Task to carry out: In the entries below, which lines run from the one containing "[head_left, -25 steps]" to the one containing "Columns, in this"? Copy exactly those lines, ends included, and no others.

Dataset entries:
Start of Block

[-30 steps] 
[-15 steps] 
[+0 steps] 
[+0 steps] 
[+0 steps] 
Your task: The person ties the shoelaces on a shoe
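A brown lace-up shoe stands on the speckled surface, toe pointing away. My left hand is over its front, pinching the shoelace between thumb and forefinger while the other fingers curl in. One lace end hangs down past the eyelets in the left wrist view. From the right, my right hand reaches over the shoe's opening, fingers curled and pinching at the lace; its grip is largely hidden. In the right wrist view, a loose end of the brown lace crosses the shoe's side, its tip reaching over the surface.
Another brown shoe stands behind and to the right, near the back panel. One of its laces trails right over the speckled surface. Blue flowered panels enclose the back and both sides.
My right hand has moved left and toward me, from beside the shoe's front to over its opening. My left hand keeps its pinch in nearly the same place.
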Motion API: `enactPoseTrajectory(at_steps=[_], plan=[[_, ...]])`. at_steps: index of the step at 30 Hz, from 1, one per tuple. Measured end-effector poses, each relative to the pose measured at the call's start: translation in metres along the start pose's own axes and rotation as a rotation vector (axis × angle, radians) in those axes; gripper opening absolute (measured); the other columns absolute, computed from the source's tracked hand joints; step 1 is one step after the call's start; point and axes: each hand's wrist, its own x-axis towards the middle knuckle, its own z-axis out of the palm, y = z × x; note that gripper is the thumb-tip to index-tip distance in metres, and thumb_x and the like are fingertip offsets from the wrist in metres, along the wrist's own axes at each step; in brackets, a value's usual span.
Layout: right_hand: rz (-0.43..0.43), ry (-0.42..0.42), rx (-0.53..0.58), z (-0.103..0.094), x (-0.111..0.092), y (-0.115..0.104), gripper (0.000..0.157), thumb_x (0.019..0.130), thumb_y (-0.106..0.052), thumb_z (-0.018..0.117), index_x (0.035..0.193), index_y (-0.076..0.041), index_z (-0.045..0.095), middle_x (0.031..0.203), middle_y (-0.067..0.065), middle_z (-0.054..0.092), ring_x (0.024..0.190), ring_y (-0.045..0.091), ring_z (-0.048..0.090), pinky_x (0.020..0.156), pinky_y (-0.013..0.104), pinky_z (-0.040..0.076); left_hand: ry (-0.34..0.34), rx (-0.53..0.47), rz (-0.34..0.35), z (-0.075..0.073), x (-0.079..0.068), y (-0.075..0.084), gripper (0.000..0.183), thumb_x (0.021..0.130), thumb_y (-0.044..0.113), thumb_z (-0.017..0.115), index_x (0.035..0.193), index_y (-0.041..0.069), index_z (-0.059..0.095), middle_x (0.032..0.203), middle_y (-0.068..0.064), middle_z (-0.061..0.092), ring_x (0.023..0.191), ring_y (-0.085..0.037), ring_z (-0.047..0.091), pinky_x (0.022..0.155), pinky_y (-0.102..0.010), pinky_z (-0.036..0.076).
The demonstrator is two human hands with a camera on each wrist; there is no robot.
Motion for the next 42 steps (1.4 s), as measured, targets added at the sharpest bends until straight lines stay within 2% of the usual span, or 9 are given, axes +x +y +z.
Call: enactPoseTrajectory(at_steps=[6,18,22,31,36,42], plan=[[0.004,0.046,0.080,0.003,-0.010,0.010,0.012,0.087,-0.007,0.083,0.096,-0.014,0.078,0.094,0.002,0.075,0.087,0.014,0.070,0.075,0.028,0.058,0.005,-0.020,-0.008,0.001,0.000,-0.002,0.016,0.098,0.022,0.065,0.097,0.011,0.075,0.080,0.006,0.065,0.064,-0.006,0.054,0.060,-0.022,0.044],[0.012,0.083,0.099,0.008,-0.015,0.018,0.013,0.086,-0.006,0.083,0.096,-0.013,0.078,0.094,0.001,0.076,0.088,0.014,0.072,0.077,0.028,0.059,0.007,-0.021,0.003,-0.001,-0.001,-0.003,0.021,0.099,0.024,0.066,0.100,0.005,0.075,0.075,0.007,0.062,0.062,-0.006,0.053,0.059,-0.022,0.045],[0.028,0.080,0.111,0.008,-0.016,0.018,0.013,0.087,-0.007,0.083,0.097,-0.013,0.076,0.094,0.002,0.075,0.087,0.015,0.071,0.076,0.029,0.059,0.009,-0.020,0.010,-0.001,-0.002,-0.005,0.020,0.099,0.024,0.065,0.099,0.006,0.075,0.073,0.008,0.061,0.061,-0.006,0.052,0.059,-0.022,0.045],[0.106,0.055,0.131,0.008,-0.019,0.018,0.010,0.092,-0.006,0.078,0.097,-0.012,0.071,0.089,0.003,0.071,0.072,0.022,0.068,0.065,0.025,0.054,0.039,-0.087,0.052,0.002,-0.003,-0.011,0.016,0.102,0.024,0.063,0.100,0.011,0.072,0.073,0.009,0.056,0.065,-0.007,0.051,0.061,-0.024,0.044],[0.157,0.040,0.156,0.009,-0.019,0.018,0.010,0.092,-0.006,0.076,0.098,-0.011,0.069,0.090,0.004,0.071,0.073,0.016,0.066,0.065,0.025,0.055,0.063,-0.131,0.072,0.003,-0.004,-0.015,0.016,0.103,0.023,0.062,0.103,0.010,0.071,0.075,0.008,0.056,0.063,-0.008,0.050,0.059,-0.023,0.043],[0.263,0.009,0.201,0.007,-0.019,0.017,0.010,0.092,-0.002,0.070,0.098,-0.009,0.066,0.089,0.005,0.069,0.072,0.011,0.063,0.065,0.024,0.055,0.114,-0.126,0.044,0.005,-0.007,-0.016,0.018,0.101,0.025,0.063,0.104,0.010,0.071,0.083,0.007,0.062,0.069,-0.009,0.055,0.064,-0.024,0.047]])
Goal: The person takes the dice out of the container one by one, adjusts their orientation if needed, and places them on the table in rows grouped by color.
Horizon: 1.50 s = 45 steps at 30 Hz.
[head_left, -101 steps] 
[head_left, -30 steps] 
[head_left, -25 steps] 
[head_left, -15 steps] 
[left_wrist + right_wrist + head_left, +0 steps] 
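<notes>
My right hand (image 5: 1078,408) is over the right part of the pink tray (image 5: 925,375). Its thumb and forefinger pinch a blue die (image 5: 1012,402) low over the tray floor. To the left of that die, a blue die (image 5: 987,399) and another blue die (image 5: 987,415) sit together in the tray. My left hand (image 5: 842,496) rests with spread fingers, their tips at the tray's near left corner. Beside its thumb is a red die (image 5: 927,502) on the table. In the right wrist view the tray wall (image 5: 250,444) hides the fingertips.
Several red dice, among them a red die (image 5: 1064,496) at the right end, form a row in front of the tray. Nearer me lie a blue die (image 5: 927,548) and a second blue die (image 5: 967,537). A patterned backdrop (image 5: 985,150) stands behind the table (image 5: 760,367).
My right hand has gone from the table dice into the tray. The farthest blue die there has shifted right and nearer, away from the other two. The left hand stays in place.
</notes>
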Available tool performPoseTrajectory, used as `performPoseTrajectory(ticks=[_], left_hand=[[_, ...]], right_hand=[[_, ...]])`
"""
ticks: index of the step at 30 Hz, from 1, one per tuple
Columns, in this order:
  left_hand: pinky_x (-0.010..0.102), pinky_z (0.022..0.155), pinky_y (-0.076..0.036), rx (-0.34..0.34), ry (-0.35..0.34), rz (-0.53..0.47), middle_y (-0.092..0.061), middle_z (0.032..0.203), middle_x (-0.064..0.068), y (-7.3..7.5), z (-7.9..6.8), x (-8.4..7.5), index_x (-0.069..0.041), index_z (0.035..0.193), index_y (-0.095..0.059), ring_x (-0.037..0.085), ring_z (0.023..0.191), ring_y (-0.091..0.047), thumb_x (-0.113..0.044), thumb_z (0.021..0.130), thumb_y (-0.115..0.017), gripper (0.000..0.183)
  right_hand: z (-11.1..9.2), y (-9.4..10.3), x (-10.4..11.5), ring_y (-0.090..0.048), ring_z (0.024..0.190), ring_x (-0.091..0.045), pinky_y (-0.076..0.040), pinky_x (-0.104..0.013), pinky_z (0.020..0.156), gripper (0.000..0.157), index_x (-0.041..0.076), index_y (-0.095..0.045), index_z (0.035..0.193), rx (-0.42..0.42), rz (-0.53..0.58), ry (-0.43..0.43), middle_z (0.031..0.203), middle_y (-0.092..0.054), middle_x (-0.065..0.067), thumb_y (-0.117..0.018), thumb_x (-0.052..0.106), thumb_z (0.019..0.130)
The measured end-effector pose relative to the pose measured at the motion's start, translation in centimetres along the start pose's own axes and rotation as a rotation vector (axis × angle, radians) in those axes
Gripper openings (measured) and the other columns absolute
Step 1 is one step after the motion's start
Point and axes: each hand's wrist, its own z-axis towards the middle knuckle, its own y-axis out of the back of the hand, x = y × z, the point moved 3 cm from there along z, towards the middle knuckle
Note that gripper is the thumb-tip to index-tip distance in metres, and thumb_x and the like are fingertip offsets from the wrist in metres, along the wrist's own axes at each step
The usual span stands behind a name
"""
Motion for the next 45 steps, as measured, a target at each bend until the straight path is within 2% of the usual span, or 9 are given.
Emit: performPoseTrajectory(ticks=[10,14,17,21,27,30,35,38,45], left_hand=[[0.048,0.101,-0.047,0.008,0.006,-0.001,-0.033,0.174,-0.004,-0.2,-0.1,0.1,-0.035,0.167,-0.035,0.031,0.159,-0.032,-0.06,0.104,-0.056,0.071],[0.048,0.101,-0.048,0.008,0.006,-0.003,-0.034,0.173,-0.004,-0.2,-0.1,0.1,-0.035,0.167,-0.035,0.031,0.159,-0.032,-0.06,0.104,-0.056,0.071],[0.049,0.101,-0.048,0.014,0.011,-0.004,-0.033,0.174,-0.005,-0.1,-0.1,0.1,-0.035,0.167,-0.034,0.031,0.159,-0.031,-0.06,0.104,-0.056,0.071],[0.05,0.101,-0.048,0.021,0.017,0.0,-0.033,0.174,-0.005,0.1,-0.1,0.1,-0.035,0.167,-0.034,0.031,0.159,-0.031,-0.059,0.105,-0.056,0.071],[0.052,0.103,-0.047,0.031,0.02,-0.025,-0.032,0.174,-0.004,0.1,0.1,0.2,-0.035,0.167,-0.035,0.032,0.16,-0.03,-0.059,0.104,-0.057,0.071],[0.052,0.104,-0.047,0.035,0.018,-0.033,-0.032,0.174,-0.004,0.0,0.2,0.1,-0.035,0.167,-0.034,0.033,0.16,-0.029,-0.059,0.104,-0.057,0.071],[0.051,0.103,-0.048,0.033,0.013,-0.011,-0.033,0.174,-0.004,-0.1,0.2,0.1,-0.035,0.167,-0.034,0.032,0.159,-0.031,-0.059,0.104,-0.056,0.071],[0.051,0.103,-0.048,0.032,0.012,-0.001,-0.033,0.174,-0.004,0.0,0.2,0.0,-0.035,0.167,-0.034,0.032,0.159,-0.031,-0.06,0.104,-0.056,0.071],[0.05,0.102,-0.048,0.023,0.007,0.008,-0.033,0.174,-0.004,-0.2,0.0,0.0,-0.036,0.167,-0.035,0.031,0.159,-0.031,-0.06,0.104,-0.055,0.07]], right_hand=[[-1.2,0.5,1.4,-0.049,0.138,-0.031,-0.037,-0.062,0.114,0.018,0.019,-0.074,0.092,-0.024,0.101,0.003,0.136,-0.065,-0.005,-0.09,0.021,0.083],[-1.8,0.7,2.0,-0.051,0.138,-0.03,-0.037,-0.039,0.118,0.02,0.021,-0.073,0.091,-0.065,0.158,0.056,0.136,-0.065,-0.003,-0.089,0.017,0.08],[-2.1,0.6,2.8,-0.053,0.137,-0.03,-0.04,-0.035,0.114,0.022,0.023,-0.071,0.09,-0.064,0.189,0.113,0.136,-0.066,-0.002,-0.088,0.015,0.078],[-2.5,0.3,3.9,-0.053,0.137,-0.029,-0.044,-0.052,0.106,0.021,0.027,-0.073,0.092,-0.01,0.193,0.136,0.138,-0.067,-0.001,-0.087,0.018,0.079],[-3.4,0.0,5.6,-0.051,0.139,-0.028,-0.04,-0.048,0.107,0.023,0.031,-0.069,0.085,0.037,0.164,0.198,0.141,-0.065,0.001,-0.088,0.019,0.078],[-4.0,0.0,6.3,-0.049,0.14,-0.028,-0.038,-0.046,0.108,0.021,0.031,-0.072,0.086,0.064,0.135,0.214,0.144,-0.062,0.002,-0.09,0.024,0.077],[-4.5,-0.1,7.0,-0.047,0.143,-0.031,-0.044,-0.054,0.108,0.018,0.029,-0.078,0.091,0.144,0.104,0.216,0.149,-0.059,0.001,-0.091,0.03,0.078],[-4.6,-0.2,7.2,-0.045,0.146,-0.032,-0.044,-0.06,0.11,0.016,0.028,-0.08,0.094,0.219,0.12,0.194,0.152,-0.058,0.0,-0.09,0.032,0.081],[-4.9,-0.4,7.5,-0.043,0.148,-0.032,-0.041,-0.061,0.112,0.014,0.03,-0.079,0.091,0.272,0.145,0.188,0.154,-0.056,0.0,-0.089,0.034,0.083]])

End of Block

Written reply:
[head_left, -25 steps] 
[head_left, -15 steps] 
[left_wrist + right_wrist + head_left, +0 steps] 
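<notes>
My right hand (image 5: 1078,408) is over the right part of the pink tray (image 5: 925,375). Its thumb and forefinger pinch a blue die (image 5: 1012,402) low over the tray floor. To the left of that die, a blue die (image 5: 987,399) and another blue die (image 5: 987,415) sit together in the tray. My left hand (image 5: 842,496) rests with spread fingers, their tips at the tray's near left corner. Beside its thumb is a red die (image 5: 927,502) on the table. In the right wrist view the tray wall (image 5: 250,444) hides the fingertips.
Several red dice, among them a red die (image 5: 1064,496) at the right end, form a row in front of the tray. Nearer me lie a blue die (image 5: 927,548) and a second blue die (image 5: 967,537). A patterned backdrop (image 5: 985,150) stands behind the table (image 5: 760,367).
My right hand has gone from the table dice into the tray. The farthest blue die there has shifted right and nearer, away from the other two. The left hand stays in place.
</notes>
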Available tool performPoseTrajectory, used as `performPoseTrajectory(ticks=[_], left_hand=[[_, ...]], right_hand=[[_, ...]])`
"""
ticks: index of the step at 30 Hz, from 1, one per tuple
Columns, in this order:

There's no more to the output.